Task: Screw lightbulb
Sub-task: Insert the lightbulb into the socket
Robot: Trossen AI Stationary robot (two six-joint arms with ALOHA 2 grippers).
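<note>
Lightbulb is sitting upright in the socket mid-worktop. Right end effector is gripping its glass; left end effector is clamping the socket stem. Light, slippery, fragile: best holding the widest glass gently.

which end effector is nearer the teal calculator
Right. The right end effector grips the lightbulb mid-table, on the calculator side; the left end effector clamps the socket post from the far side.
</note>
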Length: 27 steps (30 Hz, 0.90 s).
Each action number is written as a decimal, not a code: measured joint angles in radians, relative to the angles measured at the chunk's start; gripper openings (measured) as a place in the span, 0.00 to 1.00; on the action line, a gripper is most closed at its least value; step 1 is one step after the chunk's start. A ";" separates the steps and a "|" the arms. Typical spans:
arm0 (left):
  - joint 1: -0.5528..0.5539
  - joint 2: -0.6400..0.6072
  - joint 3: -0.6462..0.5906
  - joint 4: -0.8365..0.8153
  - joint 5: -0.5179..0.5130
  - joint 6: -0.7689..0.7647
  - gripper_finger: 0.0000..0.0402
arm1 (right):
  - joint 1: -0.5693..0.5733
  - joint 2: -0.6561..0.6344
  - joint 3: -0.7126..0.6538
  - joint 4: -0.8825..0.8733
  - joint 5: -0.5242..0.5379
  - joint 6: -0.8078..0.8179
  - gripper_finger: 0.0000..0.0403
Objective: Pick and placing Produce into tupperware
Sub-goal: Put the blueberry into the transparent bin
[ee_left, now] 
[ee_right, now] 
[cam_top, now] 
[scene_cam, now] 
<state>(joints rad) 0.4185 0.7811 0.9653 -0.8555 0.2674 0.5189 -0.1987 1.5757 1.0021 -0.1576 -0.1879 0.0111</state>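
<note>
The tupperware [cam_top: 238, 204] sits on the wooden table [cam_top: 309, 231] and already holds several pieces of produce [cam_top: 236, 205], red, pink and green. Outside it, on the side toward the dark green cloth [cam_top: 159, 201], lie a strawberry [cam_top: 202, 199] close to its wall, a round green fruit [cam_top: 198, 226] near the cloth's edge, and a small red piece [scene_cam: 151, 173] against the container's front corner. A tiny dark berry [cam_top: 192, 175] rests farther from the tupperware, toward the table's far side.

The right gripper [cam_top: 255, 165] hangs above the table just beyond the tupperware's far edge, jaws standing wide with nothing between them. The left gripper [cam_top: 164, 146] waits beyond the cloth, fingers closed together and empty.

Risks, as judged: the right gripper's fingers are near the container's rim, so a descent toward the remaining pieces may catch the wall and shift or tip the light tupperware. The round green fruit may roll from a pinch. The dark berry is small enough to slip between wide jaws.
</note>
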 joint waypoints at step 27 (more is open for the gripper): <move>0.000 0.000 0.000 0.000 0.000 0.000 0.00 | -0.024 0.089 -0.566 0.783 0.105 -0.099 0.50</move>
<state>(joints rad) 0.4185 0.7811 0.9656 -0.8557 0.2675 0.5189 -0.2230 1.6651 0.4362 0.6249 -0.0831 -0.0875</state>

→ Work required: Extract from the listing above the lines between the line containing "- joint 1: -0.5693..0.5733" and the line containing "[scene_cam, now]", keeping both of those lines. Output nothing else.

→ Answer to this task:
  - joint 1: -0.5693..0.5733
  - joint 2: -0.6561..0.6344
  - joint 3: -0.7126..0.6538
  - joint 4: -0.8825..0.8733
  - joint 5: -0.5242..0.5379
  - joint 6: -0.8078..0.8179
  - gripper_finger: 0.0000..0.0403
Objective: Pick and placing Produce into tupperware
Sub-goal: Put the blueberry into the transparent bin
[ee_left, now] 
[ee_right, now] 
[cam_top, now] 
[scene_cam, now] 

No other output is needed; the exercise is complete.